In 2012 a bill was filed over MEM's tax exempt status as a state sponsored entity.

"In 2021, a bill to privatize the company was introduced but did not receive a hearing."

Headquartered in Columbia, Missouri, MEM has offices in Kansas City, Missouri, Springfield, Missouri, and St. Louis, Missouri. MEM has more than 17,000 insureds, and holds an A. M. Best rating of A− (excellent).

In the year 2021, the company disbursed dividends amounting to $7 million to its shareholders. Additionally, it reported a net shareholder equity of $273.6 million during the same period.

== Scandals ==

=== Money-laundering scheme ===
Roger B. Wilson was previously elected as the 44th lieutenant governor of Missouri, and briefly served as Governor after his predecessor, Mel Carnahan, was killed in a plane crash. After his short tenure as CEO of Missouri Employers Mutual, a publication reported he was "ousted" from that role but did not elaborate. Several months later, another article provided clarification regarding the circumstances surrounding his "mysterious" departure.

On April 10, 2012, Wilson was indicted by the U.S. Attorney's Office for misappropriation of insurance funds. As MEM maintained a federal tax exemption under the 501(c)(27) program, it was prohibited from making political contributions. In concert with Saint Louis area attorney Edward J. Griesedieck III, Wilson circumvented that rule on two occasions.

Their scheme was allegedly carried out at the behest of MEM board member Douglas Morgan; it involved Griesedieck making a $5,000 campaign donation to the Missouri Democratic Party via his employer, Herzog Crebs Law Firm. The ruse entailed Griesedieck's firm recouping those funds through falsely billing MEM for legal fees. Despite knowing that $5,000 portion of the bill was not for services rendered, Wilson approved their invoice; payment was tendered on October 8, 2009.

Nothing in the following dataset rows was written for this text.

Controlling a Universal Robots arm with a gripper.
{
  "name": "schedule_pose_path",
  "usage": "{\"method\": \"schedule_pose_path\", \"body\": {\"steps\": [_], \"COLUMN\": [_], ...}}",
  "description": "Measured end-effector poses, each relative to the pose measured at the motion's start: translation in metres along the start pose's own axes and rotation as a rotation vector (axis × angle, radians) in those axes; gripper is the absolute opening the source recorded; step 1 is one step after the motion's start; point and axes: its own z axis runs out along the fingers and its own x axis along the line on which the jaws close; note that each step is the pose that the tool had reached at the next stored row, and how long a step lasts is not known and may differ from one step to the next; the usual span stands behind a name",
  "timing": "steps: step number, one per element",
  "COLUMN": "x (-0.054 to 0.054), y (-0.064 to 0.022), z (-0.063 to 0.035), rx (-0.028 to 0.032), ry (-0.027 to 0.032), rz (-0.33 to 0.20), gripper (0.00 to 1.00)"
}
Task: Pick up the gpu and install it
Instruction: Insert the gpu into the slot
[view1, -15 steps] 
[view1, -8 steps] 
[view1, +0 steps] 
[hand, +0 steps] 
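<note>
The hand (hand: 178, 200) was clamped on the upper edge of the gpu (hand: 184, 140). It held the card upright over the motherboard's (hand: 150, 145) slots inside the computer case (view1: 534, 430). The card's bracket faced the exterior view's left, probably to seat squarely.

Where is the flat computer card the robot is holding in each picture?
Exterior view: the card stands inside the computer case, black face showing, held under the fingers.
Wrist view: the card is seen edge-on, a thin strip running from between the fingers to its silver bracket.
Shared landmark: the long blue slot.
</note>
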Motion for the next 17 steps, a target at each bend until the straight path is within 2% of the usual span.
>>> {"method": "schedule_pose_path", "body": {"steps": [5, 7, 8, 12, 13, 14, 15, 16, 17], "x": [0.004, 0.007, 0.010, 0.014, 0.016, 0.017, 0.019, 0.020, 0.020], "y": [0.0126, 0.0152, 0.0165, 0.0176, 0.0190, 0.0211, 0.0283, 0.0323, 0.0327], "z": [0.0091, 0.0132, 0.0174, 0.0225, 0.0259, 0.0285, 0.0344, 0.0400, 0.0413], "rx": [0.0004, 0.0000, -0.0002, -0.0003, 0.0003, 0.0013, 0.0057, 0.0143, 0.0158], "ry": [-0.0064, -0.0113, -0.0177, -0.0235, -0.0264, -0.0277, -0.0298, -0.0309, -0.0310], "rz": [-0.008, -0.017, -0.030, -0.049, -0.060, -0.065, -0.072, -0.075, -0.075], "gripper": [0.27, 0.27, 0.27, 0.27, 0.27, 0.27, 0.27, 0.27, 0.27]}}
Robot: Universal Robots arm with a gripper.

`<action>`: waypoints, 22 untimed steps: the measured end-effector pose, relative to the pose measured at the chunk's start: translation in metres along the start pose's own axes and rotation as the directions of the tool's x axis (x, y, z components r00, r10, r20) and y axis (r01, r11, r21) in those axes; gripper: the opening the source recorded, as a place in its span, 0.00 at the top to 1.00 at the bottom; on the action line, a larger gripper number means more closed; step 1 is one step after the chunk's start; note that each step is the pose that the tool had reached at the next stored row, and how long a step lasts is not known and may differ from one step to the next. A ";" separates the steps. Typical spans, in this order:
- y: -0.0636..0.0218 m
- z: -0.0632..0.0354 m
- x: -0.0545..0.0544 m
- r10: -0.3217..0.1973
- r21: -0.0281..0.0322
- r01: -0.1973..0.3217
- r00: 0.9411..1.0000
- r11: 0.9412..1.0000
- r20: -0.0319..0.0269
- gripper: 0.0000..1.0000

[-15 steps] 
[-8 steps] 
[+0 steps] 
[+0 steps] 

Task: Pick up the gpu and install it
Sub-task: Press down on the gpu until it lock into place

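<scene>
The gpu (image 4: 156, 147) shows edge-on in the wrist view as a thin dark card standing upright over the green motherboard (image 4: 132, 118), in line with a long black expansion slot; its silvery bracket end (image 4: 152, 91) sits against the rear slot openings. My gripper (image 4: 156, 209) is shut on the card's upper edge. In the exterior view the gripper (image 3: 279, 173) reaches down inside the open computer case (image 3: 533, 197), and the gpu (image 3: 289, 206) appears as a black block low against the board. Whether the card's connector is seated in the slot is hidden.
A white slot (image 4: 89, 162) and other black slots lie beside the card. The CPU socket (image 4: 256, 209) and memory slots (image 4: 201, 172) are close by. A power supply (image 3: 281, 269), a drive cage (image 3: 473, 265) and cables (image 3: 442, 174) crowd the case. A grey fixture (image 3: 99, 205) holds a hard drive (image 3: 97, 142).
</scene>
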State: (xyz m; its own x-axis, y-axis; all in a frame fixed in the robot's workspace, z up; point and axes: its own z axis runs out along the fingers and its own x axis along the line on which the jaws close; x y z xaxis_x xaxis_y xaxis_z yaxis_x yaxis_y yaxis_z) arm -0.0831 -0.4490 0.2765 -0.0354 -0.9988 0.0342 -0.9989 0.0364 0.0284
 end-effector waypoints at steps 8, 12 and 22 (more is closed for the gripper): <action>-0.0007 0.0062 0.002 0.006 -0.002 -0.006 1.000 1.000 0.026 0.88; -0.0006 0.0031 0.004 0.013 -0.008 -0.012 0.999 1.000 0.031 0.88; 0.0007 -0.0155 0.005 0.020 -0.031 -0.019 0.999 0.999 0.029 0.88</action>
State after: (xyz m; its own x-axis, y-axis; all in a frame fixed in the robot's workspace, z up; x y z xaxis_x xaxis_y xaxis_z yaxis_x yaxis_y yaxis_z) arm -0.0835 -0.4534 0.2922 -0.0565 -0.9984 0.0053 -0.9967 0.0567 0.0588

A couple of months later, Morgan and Wilson made another illegal $3,000 donation to the Missouri Democratic Party through Griesedieck. In August 2010, general counsel for MEM found their expenditure during a routine review, and questioned its propriety. As a result, Wilson elected to reimburse Herzog Crebs Law Firm through his own personal funds. However, he did not do the same for their previous $5,000 donation; Wilson plead guilty to the criminal charge during his arraignment before Chief U.S. Magistrate Judge Mary Ann Medler.